Достаточно вспомнить о Леонардо Да Винчи, художнике-изобретателе-конструкторе-скульпторе-архитекторе-анатоме-естествоиспытателе… или почти о любом ярком представителе Ренессанса, чтобы понять, что устремление творца неотделимо от неконтролируемого радостного прыжка навстречу миру, когда пересечение границ из необходимости становится точкой приложения таланта и страсти.
Возрождение возрождало, собственно, античную культуру; несмотря на такой посыл, античного отношения к искусству и культуре, прагматичного утилитаризма, в Ренессансе уже не возникло, и чем дальше шагала культура, тем дальше и дальше и искусство отдалялось от практического использования своего окончательного продукта.
Неизменным оставалось одно: тот, кто желал жить по-настоящему, стремился идти с искусством в ногу, т.к. искусство неизменно оставалось на гребне духовного развития человечества.

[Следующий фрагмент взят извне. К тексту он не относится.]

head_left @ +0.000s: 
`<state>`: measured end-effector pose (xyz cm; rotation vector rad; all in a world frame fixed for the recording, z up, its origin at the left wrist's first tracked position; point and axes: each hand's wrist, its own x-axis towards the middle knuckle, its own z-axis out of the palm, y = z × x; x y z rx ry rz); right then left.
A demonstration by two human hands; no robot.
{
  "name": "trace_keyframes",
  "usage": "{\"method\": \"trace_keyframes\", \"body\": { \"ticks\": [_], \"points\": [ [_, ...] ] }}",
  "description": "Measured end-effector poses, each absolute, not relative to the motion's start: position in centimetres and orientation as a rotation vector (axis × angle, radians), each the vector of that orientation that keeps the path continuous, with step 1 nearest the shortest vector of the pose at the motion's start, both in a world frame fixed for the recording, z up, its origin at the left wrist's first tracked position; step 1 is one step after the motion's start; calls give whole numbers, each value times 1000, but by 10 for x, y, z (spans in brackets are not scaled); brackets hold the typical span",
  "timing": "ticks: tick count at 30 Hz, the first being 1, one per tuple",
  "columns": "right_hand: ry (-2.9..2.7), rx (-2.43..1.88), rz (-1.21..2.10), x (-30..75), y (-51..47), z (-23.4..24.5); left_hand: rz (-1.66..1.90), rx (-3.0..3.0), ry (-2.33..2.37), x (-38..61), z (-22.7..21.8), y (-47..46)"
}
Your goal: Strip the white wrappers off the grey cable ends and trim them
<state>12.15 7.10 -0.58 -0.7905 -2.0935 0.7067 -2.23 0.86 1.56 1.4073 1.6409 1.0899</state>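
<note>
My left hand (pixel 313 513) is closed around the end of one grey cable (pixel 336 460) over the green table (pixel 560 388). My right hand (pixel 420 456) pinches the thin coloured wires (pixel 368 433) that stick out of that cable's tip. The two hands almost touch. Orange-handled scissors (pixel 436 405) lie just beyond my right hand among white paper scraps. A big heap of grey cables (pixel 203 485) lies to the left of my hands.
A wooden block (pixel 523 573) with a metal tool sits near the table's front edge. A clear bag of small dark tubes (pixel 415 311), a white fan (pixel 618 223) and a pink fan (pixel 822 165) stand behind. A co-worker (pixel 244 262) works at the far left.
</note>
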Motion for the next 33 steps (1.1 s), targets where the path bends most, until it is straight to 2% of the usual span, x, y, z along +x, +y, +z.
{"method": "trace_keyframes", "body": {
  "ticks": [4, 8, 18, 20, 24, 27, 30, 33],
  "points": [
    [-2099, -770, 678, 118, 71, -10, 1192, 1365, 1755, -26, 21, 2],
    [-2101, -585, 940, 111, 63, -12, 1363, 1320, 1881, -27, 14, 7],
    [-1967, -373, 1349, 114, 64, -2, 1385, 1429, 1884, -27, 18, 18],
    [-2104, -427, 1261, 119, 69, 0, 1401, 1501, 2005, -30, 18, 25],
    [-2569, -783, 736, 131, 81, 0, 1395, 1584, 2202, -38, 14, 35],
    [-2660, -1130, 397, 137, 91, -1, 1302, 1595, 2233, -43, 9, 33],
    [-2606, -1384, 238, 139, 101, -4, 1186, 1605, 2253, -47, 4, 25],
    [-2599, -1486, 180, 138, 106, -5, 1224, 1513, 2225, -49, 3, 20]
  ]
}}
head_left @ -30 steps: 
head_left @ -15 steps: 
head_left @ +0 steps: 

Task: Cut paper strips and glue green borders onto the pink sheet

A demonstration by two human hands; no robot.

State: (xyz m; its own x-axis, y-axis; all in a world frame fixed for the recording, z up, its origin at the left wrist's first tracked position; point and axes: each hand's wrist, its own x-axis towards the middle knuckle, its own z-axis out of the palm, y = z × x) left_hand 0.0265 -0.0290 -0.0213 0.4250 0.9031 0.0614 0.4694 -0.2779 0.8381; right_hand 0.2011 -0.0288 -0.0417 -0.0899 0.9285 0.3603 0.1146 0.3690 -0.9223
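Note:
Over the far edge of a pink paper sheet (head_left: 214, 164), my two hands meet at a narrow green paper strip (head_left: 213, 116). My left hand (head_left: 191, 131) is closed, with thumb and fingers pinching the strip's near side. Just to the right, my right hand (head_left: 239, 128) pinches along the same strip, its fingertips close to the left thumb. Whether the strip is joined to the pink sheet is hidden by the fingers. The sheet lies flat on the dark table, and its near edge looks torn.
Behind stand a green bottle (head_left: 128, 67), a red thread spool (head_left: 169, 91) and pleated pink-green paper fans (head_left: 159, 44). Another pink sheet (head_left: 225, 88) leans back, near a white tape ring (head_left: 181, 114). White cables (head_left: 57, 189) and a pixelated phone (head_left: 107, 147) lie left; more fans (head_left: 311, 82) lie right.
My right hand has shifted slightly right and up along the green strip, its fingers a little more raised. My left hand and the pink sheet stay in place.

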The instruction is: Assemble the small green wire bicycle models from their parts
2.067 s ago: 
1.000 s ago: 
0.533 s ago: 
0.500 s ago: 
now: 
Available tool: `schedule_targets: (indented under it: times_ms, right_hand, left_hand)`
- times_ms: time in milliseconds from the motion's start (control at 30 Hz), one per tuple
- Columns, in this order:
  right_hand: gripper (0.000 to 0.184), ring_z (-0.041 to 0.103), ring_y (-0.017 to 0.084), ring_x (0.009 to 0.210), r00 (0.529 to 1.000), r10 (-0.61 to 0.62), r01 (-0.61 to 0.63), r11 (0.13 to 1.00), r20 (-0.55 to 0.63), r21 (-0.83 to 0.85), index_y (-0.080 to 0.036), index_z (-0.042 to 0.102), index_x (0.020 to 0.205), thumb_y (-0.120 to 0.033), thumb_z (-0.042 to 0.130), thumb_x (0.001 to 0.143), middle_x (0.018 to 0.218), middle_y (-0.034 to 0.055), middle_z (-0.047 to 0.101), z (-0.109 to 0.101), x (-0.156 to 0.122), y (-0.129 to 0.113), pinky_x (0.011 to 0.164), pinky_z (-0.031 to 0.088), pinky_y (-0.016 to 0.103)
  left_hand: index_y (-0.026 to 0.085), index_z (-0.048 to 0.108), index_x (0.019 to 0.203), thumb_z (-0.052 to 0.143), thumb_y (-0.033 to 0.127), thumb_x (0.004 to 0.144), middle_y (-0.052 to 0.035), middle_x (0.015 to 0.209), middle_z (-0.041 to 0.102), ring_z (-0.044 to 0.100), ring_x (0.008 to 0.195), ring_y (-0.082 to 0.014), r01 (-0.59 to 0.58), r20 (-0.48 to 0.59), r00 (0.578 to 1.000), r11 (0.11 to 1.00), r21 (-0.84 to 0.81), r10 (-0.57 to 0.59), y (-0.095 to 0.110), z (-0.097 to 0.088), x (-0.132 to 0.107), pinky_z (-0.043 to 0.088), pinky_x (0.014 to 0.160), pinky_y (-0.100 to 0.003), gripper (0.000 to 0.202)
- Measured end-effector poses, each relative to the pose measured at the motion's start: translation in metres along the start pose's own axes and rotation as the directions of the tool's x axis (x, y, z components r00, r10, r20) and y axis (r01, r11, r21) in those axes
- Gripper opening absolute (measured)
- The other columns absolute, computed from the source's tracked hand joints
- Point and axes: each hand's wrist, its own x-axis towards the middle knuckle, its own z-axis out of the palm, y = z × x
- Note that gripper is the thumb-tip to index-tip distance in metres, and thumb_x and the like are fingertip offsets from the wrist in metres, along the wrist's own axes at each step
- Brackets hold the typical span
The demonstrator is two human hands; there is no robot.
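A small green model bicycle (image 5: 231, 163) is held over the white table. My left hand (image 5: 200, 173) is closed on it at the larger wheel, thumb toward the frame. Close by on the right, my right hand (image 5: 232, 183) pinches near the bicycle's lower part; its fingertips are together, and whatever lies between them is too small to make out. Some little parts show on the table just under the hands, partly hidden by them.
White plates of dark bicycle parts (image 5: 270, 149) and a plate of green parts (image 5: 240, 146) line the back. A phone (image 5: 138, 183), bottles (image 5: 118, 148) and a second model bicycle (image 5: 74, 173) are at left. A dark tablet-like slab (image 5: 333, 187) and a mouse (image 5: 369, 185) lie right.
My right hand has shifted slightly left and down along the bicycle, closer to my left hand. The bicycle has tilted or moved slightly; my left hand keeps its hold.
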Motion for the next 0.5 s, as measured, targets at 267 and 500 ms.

В этом до сих пор сохраняется его сакральная роль, такая же, как и во времена, когда горизонтом человеческого прогресса был контакт с Богом, богами или предками.
Другими словами, по-настоящему живущий человек, например, Проторенессанса должен был не бояться церковного гнева и устремляться к новым открытиям, пусть даже они находились вне одобренных церковными канониками стандартов, а вот для живых времен сексуальной революции или возникновения движения хиппи этого было бы уже само собой мало – хотя мотив нарушения табу сохраняет свое ключевое для живой жизни значение до сих пор.
И что же можно почерпнуть для себя на этом вечно революционном поприще сегодня?
Как и сотни лет назад, сегодня искусство стремится качественно преобразить человека, но делать это старается с характерным современности абсолютизмом – если уж менять, так уж менять на корню, если уж нырять, так нырять до самого дна и еще его раскапывать, если уж ломать границы, так до такой степени, чтобы после слома не было понятно, где они раньше находились.
А с начала прошлого века искусство также обрело новое поле для реализации: с развитием импрессионизма, экспрессионизма, абстракционизма, сюрреализма искусство перестало работать с формами мира и стало работать с формами сознания. А это уже значит, что какая-нибудь очередная граница, которую пересечет человек для того чтобы слиться с тем, что за ней находится, может стать последней для того человечества, которое мы знаем.
На самом деле нам неизвестны рамки человеческого. Разве дикарь, привыкший одеваться в шкуры и еще не знающий колеса, попав в древний Вавилон не решит, что оказался в сверхъестественном пространстве? Разве человек из средневековья, попав в современный мегаполис, не решит, что оказался в стране фей? Разве древнегреческий ученый, оказавшись в суперсовременной лаборатории и хотя бы поверхностно познакомившись со всем, что там им может быть найдено, не сойдет с ума?
Мы по крайней мере несколько раз уже пересекали границу человеческого и пока относительно живы. Искусство же лишь рисует нам те возможности, которые мы реализуем своей судьбой в ближайшие века. И, поскольку современный прогресс по меркам истории стал уж совсем непомерным и только развивается, то люди сегодняшние людей завтрашних могут уже попросту не узнать.
Несколько лет назад уже было сообщение на КРИ, в котором для создания новых игр предлагалось применять и античные инициативные технологии, чтобы человек, проходящий игру, инициировался и реально менялся, и при этом же первом заявлении из зала было замечено, что контроль над изменениями может быть потерян и такая игра может стать опасной для здоровья.
Пересечение границ должно считаться несомненным благом. Человечество вот уже сотню лет, со времен, наверное, Мережковского и компании стоит на пороге прорыва. Осталось лишь понять, куда мы направим наш прорыв.